Smart manufacturing with sustainability improves all areas of machine design and manufacturing
Sustainability is a crucial global topic in multiple industries. So let’s begin by asking how it relates to industries globally. And how is sustainability affecting the global environment and its contributing factors?
This summary blog will help to answer these questions, based on a
recent podcast with Chris Pennington, Global Industry Marketing Leader for Industrial Machinery at Siemens Digital Industries Software, and Rahul Garg, the Vice President of the Industrial Machinery and Mid-market Program at Siemens Digital Industries Software.
Sustainability considers our industry’s impact on the world and finds that impact minimizes adverse effects by taking actions that contribute to the business to improve the industry’s impact on the environment.
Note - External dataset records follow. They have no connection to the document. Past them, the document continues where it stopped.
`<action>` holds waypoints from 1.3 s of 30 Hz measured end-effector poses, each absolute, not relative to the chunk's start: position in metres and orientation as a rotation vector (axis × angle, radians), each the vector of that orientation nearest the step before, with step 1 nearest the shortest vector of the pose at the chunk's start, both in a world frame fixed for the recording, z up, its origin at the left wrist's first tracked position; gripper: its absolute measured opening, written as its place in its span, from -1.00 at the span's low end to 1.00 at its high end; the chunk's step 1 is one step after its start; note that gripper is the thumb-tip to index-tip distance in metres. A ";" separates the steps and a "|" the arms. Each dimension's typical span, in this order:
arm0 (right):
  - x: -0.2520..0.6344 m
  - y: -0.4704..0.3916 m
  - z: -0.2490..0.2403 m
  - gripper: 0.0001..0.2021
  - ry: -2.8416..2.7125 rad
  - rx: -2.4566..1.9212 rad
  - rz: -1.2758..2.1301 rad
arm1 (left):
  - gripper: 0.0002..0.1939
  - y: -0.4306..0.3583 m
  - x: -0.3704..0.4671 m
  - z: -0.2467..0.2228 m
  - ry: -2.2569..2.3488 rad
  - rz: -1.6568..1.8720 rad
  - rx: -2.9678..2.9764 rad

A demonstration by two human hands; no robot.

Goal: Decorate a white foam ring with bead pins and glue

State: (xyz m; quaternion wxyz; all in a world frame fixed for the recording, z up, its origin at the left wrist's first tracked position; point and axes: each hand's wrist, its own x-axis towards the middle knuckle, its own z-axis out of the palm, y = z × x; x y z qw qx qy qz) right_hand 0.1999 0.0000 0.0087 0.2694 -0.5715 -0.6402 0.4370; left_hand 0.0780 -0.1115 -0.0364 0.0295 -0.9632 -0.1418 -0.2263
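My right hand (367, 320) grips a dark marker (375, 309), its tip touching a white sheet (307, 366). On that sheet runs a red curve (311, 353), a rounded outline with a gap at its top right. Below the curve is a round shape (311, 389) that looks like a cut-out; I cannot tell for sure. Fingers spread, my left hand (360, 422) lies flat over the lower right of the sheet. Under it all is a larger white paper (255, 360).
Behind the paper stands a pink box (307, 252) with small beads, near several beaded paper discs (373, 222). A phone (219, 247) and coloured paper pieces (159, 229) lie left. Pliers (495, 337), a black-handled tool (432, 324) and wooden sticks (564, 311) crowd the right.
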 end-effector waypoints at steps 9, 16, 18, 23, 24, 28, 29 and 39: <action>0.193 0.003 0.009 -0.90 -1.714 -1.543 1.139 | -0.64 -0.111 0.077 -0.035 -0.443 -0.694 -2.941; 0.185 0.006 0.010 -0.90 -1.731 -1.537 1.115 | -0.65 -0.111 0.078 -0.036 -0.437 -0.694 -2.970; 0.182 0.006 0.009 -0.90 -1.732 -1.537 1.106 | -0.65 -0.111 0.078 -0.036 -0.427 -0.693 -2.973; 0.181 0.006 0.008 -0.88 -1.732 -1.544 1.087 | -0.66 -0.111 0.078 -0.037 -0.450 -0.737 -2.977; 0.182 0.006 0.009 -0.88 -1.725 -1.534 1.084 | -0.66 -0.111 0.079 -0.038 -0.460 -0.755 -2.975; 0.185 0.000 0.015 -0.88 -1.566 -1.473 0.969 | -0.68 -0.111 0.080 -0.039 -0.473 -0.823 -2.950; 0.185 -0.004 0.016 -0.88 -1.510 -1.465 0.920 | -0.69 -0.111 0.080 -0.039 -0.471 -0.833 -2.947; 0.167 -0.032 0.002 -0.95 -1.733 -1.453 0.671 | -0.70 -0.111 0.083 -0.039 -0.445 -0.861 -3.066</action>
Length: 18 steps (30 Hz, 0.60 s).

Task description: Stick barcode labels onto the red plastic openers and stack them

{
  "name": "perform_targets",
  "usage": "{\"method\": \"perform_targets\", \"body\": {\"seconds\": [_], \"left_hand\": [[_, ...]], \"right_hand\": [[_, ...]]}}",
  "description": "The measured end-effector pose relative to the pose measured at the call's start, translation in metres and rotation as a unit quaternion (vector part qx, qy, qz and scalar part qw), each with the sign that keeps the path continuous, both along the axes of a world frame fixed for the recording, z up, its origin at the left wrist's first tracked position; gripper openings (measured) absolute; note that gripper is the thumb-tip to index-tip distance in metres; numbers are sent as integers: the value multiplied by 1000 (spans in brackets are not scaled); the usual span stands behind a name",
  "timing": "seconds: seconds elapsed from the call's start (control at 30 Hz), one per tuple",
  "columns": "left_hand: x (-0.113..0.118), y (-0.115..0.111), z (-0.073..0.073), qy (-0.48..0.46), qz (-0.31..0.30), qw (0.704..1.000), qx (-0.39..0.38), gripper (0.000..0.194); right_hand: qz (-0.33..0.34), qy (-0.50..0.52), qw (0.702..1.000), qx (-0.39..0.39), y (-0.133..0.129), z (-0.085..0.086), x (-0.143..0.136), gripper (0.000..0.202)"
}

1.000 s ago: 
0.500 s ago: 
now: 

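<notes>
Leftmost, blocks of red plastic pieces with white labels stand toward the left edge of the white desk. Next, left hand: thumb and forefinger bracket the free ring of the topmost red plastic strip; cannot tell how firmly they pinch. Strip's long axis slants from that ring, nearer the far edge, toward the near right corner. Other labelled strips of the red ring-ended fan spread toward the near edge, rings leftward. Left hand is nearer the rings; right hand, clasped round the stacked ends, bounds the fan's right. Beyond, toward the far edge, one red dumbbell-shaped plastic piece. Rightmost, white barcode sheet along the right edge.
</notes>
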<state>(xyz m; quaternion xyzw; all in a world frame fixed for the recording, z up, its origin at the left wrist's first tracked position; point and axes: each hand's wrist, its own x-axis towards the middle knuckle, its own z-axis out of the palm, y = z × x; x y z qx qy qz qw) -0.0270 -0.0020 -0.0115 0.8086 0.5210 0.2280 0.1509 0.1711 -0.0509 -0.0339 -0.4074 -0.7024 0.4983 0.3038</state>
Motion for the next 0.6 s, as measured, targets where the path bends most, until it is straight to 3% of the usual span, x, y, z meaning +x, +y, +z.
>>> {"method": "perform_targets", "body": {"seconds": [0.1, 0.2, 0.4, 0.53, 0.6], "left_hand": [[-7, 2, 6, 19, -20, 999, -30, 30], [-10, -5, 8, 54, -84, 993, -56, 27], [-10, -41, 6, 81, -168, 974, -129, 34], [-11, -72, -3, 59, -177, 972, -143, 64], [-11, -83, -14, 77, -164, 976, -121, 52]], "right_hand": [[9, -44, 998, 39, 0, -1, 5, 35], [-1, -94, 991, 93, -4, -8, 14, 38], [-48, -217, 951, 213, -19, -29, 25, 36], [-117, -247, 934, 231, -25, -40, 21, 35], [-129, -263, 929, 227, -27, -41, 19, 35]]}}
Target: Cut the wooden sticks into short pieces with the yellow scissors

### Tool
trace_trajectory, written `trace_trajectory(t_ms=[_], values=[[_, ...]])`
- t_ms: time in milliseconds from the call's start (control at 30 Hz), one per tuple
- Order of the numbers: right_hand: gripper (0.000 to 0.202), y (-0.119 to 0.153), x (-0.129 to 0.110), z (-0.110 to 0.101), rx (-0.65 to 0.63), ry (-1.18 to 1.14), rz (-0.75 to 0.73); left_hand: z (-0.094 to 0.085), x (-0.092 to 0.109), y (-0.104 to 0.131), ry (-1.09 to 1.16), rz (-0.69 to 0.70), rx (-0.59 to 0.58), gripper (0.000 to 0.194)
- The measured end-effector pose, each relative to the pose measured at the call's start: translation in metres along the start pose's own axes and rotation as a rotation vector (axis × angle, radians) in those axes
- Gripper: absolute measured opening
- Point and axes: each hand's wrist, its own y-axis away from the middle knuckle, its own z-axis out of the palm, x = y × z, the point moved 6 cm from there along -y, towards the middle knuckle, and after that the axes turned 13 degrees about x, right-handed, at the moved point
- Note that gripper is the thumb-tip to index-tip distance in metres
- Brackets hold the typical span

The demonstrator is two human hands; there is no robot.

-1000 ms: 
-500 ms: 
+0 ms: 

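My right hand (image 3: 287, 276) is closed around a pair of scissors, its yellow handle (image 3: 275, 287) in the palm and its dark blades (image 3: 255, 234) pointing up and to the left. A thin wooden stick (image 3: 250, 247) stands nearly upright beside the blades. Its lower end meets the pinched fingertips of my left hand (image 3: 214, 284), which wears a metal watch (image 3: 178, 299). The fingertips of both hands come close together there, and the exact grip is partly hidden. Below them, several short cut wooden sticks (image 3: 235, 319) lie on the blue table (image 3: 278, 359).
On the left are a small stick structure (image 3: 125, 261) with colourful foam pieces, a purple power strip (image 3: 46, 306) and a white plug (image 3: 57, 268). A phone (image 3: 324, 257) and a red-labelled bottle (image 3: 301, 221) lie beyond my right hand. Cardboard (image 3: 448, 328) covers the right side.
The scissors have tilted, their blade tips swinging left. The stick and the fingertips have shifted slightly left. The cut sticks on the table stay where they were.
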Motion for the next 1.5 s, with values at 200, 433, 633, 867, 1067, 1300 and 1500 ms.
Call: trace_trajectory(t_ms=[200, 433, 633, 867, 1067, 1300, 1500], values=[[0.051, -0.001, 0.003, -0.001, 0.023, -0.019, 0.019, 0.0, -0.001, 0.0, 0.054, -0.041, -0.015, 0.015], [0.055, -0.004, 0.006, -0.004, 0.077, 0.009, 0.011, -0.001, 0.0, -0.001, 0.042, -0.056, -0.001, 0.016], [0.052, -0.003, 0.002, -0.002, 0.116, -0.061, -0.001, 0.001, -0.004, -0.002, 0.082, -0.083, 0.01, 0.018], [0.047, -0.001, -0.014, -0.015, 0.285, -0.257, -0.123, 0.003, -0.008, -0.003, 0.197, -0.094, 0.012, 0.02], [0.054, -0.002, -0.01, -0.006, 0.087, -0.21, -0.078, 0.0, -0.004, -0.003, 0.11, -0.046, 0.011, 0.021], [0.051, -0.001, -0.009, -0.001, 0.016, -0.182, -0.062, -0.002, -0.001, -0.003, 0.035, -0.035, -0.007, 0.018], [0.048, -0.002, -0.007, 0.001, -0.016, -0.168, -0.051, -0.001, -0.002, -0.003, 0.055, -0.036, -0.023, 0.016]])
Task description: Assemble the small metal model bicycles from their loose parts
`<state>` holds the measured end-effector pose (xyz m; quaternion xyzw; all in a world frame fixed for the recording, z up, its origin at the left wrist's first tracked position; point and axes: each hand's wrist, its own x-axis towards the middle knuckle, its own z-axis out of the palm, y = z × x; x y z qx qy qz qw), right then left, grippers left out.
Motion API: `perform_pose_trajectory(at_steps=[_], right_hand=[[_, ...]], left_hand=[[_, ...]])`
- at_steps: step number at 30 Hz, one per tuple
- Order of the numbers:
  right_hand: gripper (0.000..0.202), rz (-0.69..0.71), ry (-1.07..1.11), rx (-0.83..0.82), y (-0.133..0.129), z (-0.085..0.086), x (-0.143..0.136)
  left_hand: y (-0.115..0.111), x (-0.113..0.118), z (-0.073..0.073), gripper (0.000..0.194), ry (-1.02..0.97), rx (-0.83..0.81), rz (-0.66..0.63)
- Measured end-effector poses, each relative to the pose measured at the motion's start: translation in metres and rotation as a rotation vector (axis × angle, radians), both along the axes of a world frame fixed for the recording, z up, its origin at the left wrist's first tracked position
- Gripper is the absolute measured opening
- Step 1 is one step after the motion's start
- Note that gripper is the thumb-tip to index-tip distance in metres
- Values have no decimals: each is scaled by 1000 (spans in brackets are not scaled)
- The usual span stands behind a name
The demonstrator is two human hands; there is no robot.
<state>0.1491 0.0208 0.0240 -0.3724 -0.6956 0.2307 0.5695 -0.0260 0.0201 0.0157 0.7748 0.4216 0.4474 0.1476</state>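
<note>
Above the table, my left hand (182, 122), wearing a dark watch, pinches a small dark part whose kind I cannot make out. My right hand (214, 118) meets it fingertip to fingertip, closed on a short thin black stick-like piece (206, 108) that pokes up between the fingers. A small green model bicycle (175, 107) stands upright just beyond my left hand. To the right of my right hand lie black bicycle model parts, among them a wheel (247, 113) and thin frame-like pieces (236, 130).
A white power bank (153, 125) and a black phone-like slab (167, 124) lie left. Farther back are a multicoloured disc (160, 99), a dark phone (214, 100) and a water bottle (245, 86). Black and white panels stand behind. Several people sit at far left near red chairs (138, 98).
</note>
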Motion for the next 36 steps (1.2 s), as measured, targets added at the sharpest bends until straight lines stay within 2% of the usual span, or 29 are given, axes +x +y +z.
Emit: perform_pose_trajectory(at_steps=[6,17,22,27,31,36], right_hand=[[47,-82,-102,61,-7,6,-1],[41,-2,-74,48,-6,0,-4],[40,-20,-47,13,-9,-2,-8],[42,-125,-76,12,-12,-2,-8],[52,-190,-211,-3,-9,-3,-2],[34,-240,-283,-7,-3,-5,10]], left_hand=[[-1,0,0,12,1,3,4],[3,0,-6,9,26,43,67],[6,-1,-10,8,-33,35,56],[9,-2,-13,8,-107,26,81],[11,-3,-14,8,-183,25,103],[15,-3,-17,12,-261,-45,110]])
Around one-third of the energy we produce is consumed by the industrial sector, with manufacturing being the majority, providing potential for a significant impact.
Manufacturing sustainability
Sustainability in manufacturing involves some key areas:
- Energy usage is predominantly from use in the production process, which includes carbon production. Carbon production naturally has a negative impact on the environment.
- There is a deliberate effort to ensure outputs in manufacturing are reusable instead of polluting landfills in our oceans. Of course, this includes recycling the product and the machinery used to produce it.
- Sustainability can have a significant positive impact on the manufacturing business. For example, increasing energy efficiency results in lower energy costs and lower carbon production, thus benefiting both the company and the environment with lower energy costs, directly impacting the bottom line.
- Recycling raw materials such as metal scrap wood pallets (bright products) have value in the marketplace, and recycling them improves company financials, reducing any negative environmental impact. These things seem insignificant, but they can have a potent effect. For example, even a five percent reduction in the electrical power requirements of a motor running in a factory can significantly impact the environment.
In considering sustainability and industrial machinery, there is an obvious focus on machine design and energy efficiency to optimize energy usage. Secondly, supply chain elements relative to energy consumption and recyclability practices ensure that machine parts can be recycled and not discarded for the end of the machine’s life.
Thirdly, reporting practices are essential as financial markets, customers, employees, and communities are concerned about sustainable industrial practices. Hence, a company must ensure communication of capabilities that focus on the rest of the world.
Lastly, the development of workflows and productivity, supply chain, carbon neutrality, traceability in the supply chain and the circular economy – tracking the identifying recyclable, remanufactured parts to make it easier to close the loop and ensure what design gets used and when it’s used. Then it can be recirculated back into the design or engineering process or the development process at the end of life. Therefore, it’s vital to tie in the various digital technologies that address these challenges.
Optimizing energy efficiency is needed to reduce energy consumption; therefore, carbon production will be the most significant factor and potential for impacting business profitability and the environment. The result is a win/win.
Energy efficiency
The operations of an industrial machinery company need to manage the sustainability of the operating systems and working practices to be energy efficient. Also, there is the issue of the customers and their machines. Customers desire energy-efficient machines to lower operational costs and increase sustainability.
The result is to produce and sell more energy-efficient machines, creating significant differentiation that provides the machine builder with a competitive advantage in the marketplace.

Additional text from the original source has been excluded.